For those struggling to protect democratic rights in India, this is yet another attempt in several over the past few years to control women’s dress and behaviour in the name of cultural purity. With the increasingly free circulation of images from western consumerist culture through television channels as a result of lifting of restrictions in the era of ‘libralisation’, concern has been expressed at various levels about the threat to ‘Indian’ culture. Organisations of the Hindu right such as the Bajrang Dal and the Akhil  Bharatiya Vidyarthi Parishad have been trying to enforce dress codes for women in universities, claiming that sexual harrassment  would decrease if women dressed  ‘respectably’ and according to ‘Indian tradition’. Interestingly, the Lashkar-e-Jabbar in Kashmir also ‘appealed’ to unveiled ‘Hindu and Sikh sisters’ to wear a bindi in order to be spared from attack. Clearly, when it comes to the marking of female bodies with cultural signs,s the right wing is united across ideological lines. Additionally there is the characteristic homogenisation of the Other (in this case, the non-Muslim), for of course, the bindi is not worn by Sikh women.

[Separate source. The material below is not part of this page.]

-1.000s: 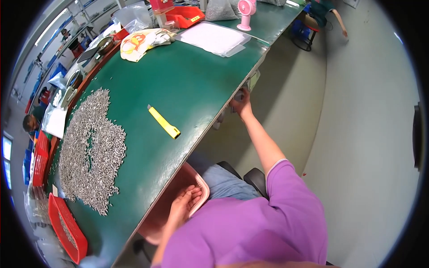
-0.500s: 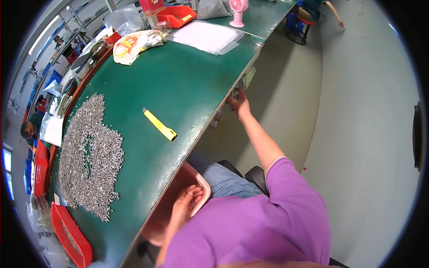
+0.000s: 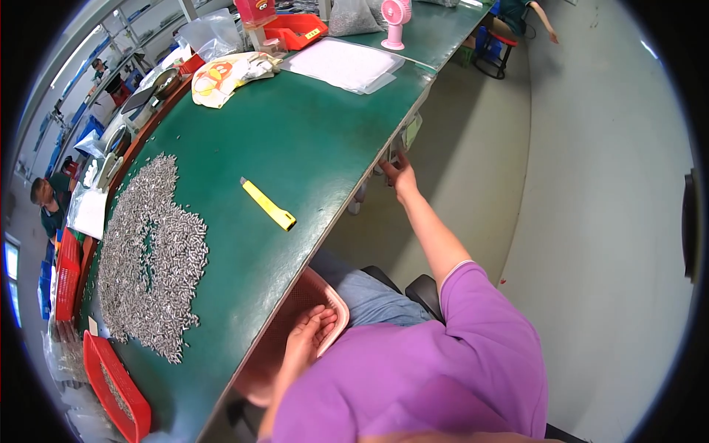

It is by now a phenomenon well recorded by feminist scholarship and politics, that communities vest their honour in ‘their’ women, and that cultural policing begins with marking and then drawing women ‘inside’ the community. Particularly when a community feels its identity or existence under threat, then its proud assertion of identity is always marked on the bodies of ‘its’ women first. For instance, the increasing numbers of Muslim women wearing burqa in the state of Kerala, where this practice was rare, is often dated from the demolition of the Babri masjid. This phenomenon is not restricted to minority communities alone; majority communities too respond to the threat of ‘western’ culture in this way, as is evident from the violent reactions to the holding of the Miss World contest in India from the Hindu right and in Nigeria from the Muslim right. But this is something feminists have written and talked about for a long time now. What I am interested in here is another aspect of this phenomenon.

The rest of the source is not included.